Halliburton Confirms 4,000 Layoffs in Last Few Months







Houston-based Halliburton confirms it laid off another 4,000 workers in the final three months of 2015 bringing the total to nearly 22,000 employees let go since 2014. The reduction amounts to a 25 percent cut in the company’s global workforce and company officials said this week there could be more cuts coming.

“2016 is shaping up to be one tough slog through the mud and the industry is going to have ti take it a quarter at a time,” said Dave Lesar, chief executive officer of Halliburton.

The company reported losing $28 million in the three month period ending Dec. 31. It’s fourth quarter loss of 3 cents a share was down from the $901 million profit or $1.06 a share compared to a year ago. Revenue slipped 28 percent but company executives say the drop was still far from the 35 percent drop in the global rig count and worldwide spending on drilling and completions.

“The reality is—due to the macro-uncertainties, many of our customers are managing their businesses in real-time, rig by rig,” said Lesar. “Accordingly, we are going to take this market week-by-week and in some cases, crew by crew. This is unlikely to change until our customers have confidence in a sustainable and economic oil price.”

Halliburton, once headquartered in Duncan still has extensive operations in Texas even though it moved its headquarters years ago to Houston. The company has also slashed costs by consolidating offices in more than 20 sites around the world. It’s shut down operations in two countries.

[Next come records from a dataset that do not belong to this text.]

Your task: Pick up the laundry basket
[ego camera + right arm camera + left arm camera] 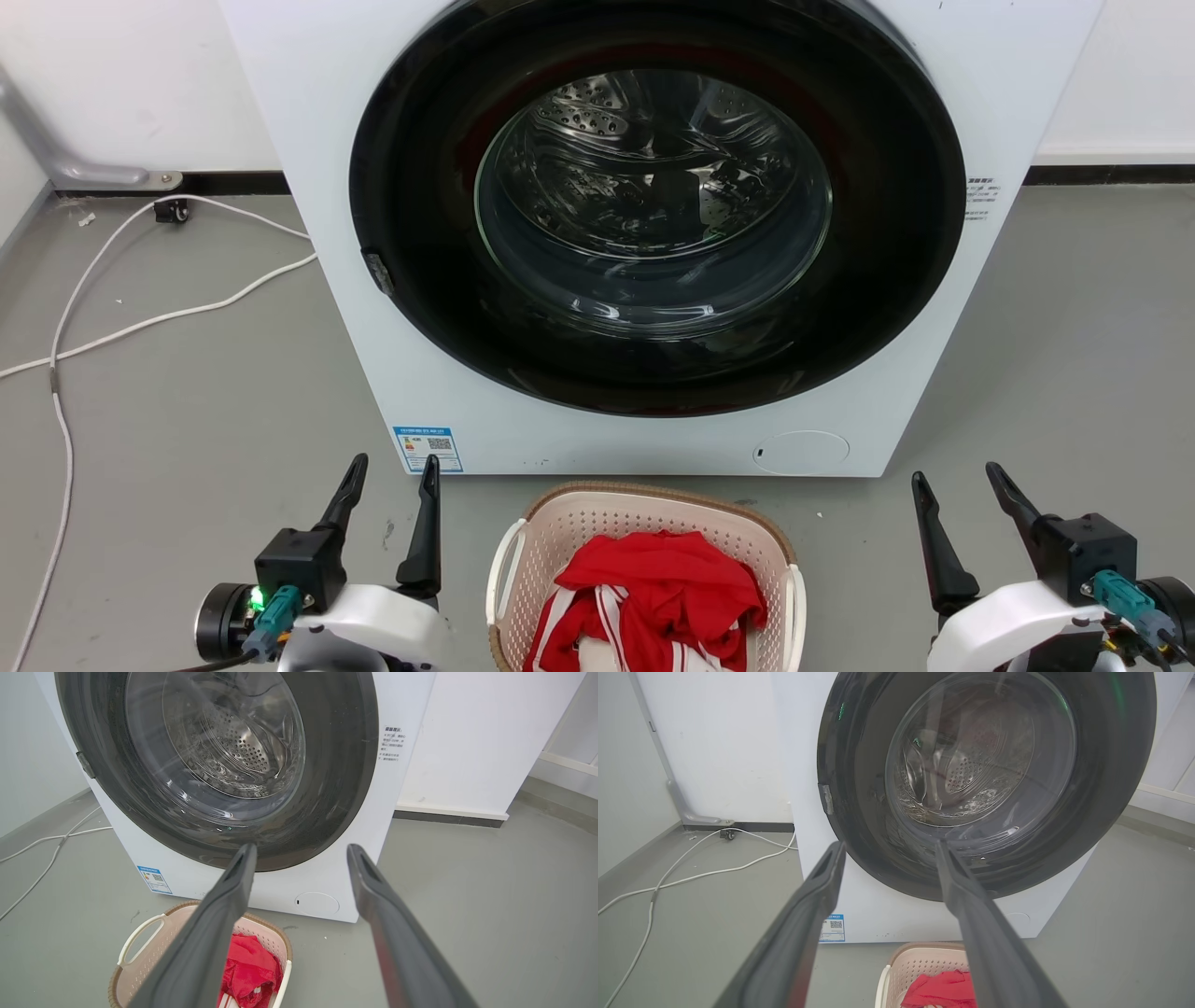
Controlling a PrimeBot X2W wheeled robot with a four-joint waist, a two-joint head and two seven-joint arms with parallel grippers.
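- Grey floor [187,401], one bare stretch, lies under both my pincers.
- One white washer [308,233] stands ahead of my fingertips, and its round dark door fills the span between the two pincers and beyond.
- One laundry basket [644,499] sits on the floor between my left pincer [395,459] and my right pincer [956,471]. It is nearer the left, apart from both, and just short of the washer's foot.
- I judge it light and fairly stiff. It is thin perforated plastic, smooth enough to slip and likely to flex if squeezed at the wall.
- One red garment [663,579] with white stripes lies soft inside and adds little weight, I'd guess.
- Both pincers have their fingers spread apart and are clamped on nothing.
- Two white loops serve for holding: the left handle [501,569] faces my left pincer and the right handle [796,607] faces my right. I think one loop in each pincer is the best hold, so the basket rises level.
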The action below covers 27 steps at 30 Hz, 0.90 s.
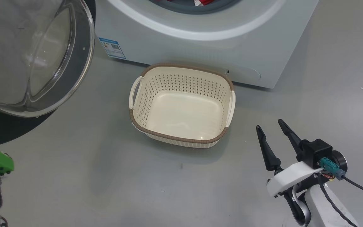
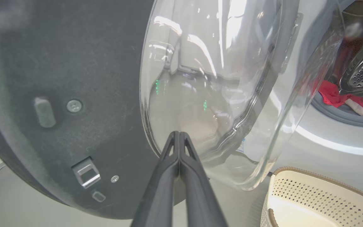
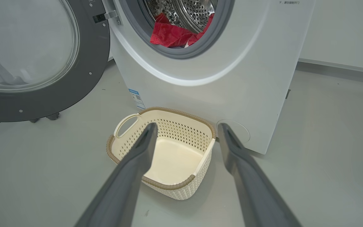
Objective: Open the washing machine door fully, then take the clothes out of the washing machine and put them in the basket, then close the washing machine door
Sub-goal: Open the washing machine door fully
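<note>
**A:** What took up the most room?

**B:** The white washing machine [image 3: 232, 78]. It stood on the grey floor [image 1: 74, 176] with its round mouth uncovered.

**A:** And the washing machine door [image 3: 36, 60]?

**B:** It stood open at the left of the head view. Its inner face and bulging glass bowl were turned toward the robot, with the dark rim all round.

**A:** Where was the basket [image 1: 181, 66]?

**B:** It sat upright on the floor just in front of the machine, below the opening. Its cream bottom was bare.

**A:** The clothes [image 3: 169, 34]?

**B:** Red fabric lay inside the steel drum [image 3: 197, 11], heaped at the lower lip against the grey gasket [image 3: 181, 54]. A white stripe showed in the left wrist view.

**A:** The grippers?

**B:** The right gripper [image 1: 269, 124] hung above the floor to the right of the basket. Its two fingers were spread wide with nothing between them, and in its own wrist view they framed the basket. The left gripper [image 2: 179, 134] had its fingers pressed together, gripping nothing. Its tip was close to the lower edge of the door's glass bowl, but I couldn't tell whether it touched.

**A:** Anything smaller?

**B:** A blue label [image 1: 112, 47] sat low on the machine's front, near the door. There was also a small metal latch [image 2: 86, 171] on the door's inner rim.
</note>
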Available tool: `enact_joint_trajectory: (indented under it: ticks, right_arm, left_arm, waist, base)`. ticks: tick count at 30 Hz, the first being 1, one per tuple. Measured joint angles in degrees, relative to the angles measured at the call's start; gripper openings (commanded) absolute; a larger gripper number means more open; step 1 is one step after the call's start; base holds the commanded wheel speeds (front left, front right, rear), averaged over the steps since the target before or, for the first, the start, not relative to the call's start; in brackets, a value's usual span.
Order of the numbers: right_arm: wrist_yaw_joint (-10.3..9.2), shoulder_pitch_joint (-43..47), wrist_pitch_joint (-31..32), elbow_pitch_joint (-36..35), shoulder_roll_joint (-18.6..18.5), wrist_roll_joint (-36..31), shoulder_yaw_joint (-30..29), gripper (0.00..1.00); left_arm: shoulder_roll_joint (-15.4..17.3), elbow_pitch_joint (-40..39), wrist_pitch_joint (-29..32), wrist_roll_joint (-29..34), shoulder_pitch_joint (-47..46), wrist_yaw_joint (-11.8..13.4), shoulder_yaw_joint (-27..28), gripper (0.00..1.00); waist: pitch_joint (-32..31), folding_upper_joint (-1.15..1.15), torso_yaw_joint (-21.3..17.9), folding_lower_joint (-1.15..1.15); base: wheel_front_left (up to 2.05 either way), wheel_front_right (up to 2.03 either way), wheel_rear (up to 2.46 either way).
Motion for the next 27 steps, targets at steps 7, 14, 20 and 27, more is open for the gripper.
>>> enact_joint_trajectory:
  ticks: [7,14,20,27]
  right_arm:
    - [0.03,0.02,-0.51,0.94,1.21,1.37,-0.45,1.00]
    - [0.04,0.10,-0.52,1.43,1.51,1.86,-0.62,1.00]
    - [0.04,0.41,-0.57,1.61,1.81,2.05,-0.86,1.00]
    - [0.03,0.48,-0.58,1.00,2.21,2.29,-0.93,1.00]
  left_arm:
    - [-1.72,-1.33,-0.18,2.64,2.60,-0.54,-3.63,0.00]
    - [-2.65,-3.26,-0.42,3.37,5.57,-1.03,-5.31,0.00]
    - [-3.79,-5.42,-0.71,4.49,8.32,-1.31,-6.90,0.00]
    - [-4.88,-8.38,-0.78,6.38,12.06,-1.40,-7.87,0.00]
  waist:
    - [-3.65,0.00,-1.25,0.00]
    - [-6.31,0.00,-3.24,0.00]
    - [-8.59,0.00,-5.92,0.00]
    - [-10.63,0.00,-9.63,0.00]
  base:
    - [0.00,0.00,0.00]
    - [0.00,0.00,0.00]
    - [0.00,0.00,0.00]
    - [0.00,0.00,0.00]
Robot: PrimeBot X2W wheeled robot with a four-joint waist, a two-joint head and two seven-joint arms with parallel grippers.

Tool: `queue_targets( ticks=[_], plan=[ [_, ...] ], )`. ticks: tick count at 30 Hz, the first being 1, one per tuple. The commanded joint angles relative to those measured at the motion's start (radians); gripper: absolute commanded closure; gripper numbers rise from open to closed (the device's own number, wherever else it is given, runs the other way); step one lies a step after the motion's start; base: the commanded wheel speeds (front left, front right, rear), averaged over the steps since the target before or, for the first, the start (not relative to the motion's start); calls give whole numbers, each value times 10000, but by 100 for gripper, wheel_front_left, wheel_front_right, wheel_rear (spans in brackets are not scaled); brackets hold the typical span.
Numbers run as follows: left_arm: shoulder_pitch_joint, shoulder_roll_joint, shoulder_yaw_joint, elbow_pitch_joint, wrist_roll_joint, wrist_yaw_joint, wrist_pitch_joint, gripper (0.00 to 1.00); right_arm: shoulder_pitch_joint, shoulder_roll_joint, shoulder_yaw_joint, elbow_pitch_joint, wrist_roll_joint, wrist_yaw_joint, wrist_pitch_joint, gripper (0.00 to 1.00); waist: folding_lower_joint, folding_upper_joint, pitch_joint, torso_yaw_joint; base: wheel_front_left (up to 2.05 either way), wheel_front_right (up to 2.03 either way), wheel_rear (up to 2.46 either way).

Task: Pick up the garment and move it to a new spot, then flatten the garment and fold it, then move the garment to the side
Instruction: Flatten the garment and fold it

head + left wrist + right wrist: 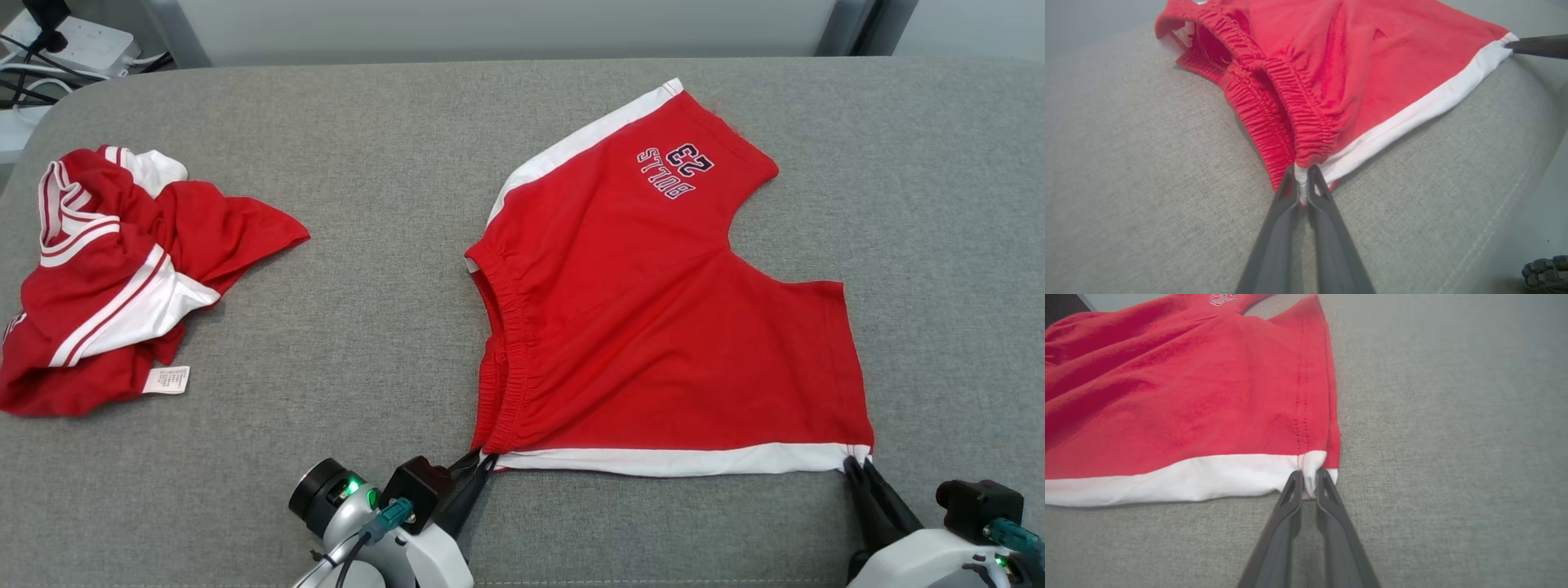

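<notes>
Pinching near corners of red fabric shorts with white side stripes (653, 327), spread flat on grey fabric bench (367, 245): left claw (1303, 179) clamped on waistband, right claw (1308, 482) on hem, both angled low.

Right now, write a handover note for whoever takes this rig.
Left end effector: shut on the shorts at the near waistband corner.
Right end effector: shut on the near hem corner, on the white stripe.
The shorts lie spread mostly flat on the table, right of centre, with some wrinkles by the waistband.
A second garment lies crumpled at the far left, apart from both arms.
Done: laid out, both near corners pinched.
Left: fold, then move aside.
</notes>
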Motion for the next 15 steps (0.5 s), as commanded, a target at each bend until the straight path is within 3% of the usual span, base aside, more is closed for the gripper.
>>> queue_targets(
  ticks=[1,2,9,15],
  plan=[
    [-73,222,273,-255,-130,2,-61,100,-223,-175,270,-98,82,31,-136,89,0,0,-8,-16,0,0,0],
    [-70,233,267,-264,-140,2,-61,100,-257,-178,343,-35,124,31,-136,100,0,0,-15,-31,0,0,0],
    [58,280,114,-582,-344,2,-61,100,-255,-460,245,-283,22,31,-136,100,0,0,-204,-176,0,0,0],
    [800,559,-82,-2304,-809,2,-61,100,528,-837,-674,-1733,-613,31,-136,100,0,0,-688,-412,0,0,0]
  ],
)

As for capital expenditures, Halliburton plans to reduce the current spending budget of $2.2 billion to $1.6 billion. Despite the losses, Halliburton leaders say they still intend to close their acquisition of rival services provider Baker Hughes. Lesar said the company recently provided the U.S. Justice Department with proposals for more divestitures in a move to satisfy concerns about competition. The DOJ has said in the past that Halliburton’s plans to spin off more than $5 billion in assets didn’t go far enough in easing worries about the two combined companies having too much control over some of the energy markets.